= Verbeia =

Celtic deity

In ancient Celtic polytheism, Verbeia was a goddess worshipped in Roman Britain. She is known from a single altar-stone dedicated to her at Ilkley (RIB 635). She is considered to have been a deification of the River Wharfe.

An image of a woman (also from Ilkley) may represent the goddess: she is depicted with an overlarge head and schematic features; she wears a long, pleated robe and she has two large snakes, represented as geometric zig-zags, which she grasps, one in each hand.

==Origins==
The stone bearing the image thought to represent Verbeia now stands inside All Saints' Parish Church and an altar stone dedicated to the goddess is on display in Ilkley Manor House. Both buildings are situated on the site of a Roman fort. The fort has been claimed to be named 'Verbeia' (not Olicana, as is generally thought). It was the Second Cohort of Lingones troops stationed here during the second century AD who inscribed the above-mentioned altar-stone.

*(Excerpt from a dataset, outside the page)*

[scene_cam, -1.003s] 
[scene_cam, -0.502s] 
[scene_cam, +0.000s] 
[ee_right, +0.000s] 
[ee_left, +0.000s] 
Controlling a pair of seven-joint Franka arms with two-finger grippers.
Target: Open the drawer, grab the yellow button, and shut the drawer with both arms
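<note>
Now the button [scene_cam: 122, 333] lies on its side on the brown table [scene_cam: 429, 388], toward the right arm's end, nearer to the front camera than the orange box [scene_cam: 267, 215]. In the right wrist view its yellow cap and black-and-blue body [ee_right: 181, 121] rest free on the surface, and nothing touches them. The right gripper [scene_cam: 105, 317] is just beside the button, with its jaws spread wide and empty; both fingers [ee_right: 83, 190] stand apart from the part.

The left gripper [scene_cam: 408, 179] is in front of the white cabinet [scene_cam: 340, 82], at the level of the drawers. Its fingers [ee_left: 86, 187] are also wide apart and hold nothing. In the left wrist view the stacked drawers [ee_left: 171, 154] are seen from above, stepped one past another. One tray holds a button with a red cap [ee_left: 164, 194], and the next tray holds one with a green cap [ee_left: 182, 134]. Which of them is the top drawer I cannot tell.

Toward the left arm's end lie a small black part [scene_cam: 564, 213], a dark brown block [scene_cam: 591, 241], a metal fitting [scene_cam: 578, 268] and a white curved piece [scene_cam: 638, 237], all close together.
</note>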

Anne Ross compares this image with one of a goddess found in Mavilly-Mandelot, France, portrayed with a similar pleated garment, holding two snakes in one hand, on an altar associated with aquatic cults. Ross fails to mention that this region of France is where the Lingones, a Gaulish tribe from which the Roman troops were recruited, originated. It seems possible that the Mavilly altar is a precursor of the Verbeia altar.

Some sources state, however, that the Ilkley troops were recruited from the Lingones in northeast Italy; some of the tribe migrated across the Alps in around 400 BC Lingones.

==The Swastika Stone==
The Swastika Stone is a petroglyph on the northern edge of Ilkley Moor, overlooking the Wharfe valley, which is unique in British rock art. It uses cup-marks, but is otherwise distinct from the cup-and-ring art found across the moor. It is identical in form to certain of the Camunian rose motifs found in Val Camonica, northern Italy. It seems possible that the Lingones troops who worshipped Verbeia may have encountered the Camunian rose on migrating across the Alps, and adopted the symbol, carving it on Ilkley Moor while stationed there.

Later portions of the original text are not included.